*Task goal*
Counting only lines below that hold "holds", give the total alone.

━━━━━ Data to use

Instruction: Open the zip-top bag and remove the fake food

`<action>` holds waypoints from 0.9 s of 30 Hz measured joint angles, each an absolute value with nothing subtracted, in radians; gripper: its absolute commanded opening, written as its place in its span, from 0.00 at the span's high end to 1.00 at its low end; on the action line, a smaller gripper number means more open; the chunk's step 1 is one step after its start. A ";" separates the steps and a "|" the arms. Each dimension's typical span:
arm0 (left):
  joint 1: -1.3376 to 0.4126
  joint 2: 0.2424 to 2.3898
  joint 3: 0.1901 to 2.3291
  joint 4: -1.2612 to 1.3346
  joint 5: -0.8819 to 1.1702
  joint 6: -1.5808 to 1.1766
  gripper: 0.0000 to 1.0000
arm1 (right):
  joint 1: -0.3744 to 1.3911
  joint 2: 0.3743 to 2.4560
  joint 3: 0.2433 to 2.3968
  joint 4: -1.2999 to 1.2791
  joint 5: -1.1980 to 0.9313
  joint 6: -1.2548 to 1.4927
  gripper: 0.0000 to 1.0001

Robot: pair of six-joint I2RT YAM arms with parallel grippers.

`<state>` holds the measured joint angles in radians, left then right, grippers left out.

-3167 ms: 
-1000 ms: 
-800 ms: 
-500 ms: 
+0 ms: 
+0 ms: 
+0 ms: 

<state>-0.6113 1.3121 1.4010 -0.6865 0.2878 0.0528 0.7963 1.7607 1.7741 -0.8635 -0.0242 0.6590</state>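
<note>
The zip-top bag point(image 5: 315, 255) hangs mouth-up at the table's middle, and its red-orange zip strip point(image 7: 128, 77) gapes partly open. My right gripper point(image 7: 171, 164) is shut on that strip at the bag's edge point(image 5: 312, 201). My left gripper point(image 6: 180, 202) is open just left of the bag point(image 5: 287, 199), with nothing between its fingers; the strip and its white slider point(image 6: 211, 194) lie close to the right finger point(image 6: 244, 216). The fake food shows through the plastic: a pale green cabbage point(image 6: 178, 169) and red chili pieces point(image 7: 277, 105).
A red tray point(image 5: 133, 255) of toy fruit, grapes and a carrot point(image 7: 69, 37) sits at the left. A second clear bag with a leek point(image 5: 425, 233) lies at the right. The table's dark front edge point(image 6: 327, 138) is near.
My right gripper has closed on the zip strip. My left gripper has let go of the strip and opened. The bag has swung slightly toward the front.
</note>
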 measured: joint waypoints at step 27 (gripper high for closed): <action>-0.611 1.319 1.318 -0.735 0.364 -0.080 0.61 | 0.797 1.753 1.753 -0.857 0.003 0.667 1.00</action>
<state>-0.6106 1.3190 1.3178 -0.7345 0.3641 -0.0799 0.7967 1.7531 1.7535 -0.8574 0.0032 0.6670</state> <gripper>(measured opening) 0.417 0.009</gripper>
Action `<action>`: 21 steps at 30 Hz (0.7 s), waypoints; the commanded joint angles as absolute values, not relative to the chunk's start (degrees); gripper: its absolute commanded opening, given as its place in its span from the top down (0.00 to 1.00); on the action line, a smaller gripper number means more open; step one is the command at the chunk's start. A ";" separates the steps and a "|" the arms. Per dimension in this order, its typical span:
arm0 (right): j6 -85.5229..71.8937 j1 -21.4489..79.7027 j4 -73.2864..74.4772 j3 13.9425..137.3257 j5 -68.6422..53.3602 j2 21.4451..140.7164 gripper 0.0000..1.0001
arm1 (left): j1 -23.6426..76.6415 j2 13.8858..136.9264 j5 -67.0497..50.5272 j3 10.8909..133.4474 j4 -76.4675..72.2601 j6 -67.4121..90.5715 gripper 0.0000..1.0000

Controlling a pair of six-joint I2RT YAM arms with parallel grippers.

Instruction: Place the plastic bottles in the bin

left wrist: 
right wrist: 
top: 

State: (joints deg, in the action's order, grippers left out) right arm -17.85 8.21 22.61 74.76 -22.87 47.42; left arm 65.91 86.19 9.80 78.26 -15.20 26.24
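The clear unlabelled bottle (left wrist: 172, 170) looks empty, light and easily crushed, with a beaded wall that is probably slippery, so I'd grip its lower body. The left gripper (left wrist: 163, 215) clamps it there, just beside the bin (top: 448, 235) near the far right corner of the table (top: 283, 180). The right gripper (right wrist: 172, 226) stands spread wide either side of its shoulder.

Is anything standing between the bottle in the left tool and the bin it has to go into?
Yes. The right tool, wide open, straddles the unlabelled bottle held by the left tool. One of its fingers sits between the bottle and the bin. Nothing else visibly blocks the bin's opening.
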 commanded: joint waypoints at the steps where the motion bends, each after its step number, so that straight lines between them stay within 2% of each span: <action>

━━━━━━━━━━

*Exercise solution*
2